## WORK ORDER
Say the number of lines holding the word "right" in the data, and leave out everything else.

## DATA EXCERPT
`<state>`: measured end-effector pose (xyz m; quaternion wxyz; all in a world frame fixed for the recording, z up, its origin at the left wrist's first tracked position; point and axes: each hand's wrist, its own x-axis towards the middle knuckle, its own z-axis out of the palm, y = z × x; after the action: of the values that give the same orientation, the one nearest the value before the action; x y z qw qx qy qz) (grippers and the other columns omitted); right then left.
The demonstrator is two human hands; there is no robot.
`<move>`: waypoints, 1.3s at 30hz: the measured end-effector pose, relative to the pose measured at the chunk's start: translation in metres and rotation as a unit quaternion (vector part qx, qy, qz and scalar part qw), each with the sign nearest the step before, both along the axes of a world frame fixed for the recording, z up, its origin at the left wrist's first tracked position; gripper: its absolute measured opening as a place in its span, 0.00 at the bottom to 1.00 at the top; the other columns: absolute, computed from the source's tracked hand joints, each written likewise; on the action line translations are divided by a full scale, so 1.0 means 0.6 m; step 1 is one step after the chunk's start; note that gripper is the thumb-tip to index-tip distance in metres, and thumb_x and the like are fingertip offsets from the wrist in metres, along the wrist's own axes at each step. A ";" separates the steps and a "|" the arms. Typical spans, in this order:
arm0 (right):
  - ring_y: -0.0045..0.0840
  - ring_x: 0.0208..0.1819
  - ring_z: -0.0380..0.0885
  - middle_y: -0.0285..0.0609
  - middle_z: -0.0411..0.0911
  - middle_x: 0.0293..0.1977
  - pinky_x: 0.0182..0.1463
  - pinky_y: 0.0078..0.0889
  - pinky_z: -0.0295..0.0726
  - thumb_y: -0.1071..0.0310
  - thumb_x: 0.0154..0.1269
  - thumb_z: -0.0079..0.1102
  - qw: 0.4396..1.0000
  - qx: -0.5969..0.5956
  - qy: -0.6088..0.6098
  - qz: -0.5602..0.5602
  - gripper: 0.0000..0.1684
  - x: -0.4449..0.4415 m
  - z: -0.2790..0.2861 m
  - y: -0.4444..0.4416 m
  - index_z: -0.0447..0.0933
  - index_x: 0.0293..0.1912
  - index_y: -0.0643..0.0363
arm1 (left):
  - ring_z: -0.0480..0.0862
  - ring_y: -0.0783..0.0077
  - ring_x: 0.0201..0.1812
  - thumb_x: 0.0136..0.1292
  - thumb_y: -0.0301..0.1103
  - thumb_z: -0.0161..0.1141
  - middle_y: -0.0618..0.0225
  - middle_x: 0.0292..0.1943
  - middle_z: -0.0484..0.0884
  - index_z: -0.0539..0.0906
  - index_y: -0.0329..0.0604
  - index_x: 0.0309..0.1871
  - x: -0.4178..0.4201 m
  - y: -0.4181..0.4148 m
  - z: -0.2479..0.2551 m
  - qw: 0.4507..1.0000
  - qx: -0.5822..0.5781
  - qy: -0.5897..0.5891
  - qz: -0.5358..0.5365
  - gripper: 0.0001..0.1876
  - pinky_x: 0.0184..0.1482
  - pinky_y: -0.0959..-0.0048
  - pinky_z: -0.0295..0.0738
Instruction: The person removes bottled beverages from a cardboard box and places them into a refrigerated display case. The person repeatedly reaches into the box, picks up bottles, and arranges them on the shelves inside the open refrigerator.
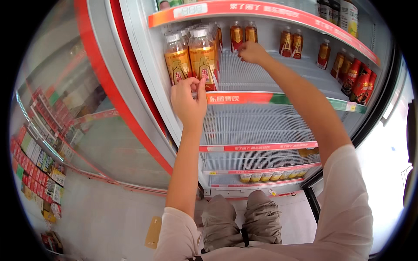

## EXERCISE SOLUTION
2